● Your task
Copy every record below exactly as it stands.

Collected data entries
::::
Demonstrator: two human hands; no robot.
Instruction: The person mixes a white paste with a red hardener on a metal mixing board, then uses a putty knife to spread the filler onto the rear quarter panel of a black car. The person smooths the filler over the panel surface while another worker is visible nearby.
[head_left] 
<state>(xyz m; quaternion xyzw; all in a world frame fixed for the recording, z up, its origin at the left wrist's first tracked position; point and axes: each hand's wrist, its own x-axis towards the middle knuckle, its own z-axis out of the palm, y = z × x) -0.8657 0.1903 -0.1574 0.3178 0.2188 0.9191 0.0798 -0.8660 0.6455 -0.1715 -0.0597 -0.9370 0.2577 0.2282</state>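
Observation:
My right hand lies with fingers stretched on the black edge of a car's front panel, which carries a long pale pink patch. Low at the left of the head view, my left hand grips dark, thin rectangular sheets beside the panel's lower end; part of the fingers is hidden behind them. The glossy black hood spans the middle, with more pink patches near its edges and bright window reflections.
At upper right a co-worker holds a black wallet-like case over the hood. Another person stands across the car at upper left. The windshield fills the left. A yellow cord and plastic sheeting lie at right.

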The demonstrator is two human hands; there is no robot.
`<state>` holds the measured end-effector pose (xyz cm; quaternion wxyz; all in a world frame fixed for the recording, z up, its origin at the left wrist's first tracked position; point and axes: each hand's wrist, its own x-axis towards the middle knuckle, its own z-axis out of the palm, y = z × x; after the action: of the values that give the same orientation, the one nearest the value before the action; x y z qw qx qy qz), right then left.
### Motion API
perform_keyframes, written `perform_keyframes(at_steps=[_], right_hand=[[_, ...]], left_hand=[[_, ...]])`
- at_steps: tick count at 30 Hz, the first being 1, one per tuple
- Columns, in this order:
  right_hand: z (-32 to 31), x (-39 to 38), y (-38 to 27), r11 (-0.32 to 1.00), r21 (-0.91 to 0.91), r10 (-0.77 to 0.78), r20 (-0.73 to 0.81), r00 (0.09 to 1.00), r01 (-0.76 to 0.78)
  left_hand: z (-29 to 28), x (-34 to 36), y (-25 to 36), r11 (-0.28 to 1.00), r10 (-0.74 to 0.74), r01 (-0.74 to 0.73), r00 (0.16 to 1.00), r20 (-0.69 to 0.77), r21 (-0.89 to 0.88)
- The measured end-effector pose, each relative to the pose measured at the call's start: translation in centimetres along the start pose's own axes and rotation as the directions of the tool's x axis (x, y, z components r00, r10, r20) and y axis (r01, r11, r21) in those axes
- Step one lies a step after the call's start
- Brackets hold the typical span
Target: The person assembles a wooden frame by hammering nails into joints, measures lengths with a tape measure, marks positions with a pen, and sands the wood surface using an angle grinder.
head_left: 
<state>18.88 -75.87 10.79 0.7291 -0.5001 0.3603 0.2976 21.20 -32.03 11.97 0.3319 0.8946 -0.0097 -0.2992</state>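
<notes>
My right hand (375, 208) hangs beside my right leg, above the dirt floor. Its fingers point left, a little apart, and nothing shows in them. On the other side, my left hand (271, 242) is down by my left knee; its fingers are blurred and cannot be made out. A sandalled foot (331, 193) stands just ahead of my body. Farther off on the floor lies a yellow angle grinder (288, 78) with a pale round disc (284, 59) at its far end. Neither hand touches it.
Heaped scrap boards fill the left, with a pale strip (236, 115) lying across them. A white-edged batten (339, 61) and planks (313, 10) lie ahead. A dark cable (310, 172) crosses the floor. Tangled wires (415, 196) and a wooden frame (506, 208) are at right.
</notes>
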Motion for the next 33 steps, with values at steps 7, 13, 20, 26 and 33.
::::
● Expected answer
Demonstrator: two human hands; no robot.
Instruction: The person mixes a white paste with a red hardener on a metal mixing board, then uses a putty knife to spread the filler onto the rear quarter panel of a black car. The person smooths the filler over the panel surface while another worker is visible nearby.
[head_left] 
<state>(xyz m; quaternion xyzw; all in a world frame fixed for the recording, z up, its origin at the left wrist's first tracked position; point and axes: each hand's wrist, its own x-axis towards the middle knuckle, its own z-axis out of the palm, y = z × x) -0.8657 0.1903 -0.1574 0.3178 0.2188 0.9191 0.0798 -0.8660 0.6455 -0.1715 -0.0597 -0.9370 0.2577 0.2282</state>
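Observation:
My right hand lies with fingers stretched on the black edge of a car's front panel, which carries a long pale pink patch. Low at the left of the head view, my left hand grips dark, thin rectangular sheets beside the panel's lower end; part of the fingers is hidden behind them. The glossy black hood spans the middle, with more pink patches near its edges and bright window reflections.
At upper right a co-worker holds a black wallet-like case over the hood. Another person stands across the car at upper left. The windshield fills the left. A yellow cord and plastic sheeting lie at right.
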
The demonstrator is two human hands; there is no robot.
`<state>` holds the measured end-effector pose (xyz cm; quaternion wxyz; all in a world frame fixed for the recording, z up, its origin at the left wrist's first tracked position; point and axes: each hand's wrist, its own x-axis towards the middle knuckle, its own z-axis out of the palm, y = z × x; after the action: of the values that give the same orientation, the one nearest the value before the action; x y z qw qx qy qz), right then left.
### Motion API
perform_keyframes, written `perform_keyframes(at_steps=[_], right_hand=[[_, ...]], left_hand=[[_, ...]])`
- at_steps: tick count at 30 Hz, the first being 1, one per tuple
- Columns, in this order:
  right_hand: z (-32 to 31), x (-39 to 38), y (-38 to 27), r11 (-0.32 to 1.00), r21 (-0.91 to 0.91), r10 (-0.77 to 0.78), r20 (-0.73 to 0.81), r00 (0.09 to 1.00), r01 (-0.76 to 0.78)
  left_hand: z (-29 to 28), x (-34 to 36), y (-25 to 36), r11 (-0.28 to 1.00), r10 (-0.74 to 0.74), r01 (-0.74 to 0.73), r00 (0.16 to 1.00), r20 (-0.69 to 0.77), r21 (-0.89 to 0.88)
- The measured end-effector pose, each relative to the pose measured at the call's start: translation in centimetres along the start pose's own axes and rotation as the directions of the tool's x axis (x, y, z components r00, r10, r20) and y axis (r01, r11, r21) in those axes
- Step one lies a step after the call's start
- Brackets hold the typical span
Target: The person assembles a wooden frame by hammering nails into joints, measures lengths with a tape measure, marks positions with a pen, and sands the wood surface using an angle grinder.
head_left: 
<state>18.88 -75.87 10.79 0.7291 -0.5001 0.3603 0.2976 21.20 -32.03 11.97 0.3319 0.8946 -0.0097 -0.2992</state>
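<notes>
My right hand (375, 208) hangs beside my right leg, above the dirt floor. Its fingers point left, a little apart, and nothing shows in them. On the other side, my left hand (271, 242) is down by my left knee; its fingers are blurred and cannot be made out. A sandalled foot (331, 193) stands just ahead of my body. Farther off on the floor lies a yellow angle grinder (288, 78) with a pale round disc (284, 59) at its far end. Neither hand touches it.
Heaped scrap boards fill the left, with a pale strip (236, 115) lying across them. A white-edged batten (339, 61) and planks (313, 10) lie ahead. A dark cable (310, 172) crosses the floor. Tangled wires (415, 196) and a wooden frame (506, 208) are at right.
</notes>
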Motion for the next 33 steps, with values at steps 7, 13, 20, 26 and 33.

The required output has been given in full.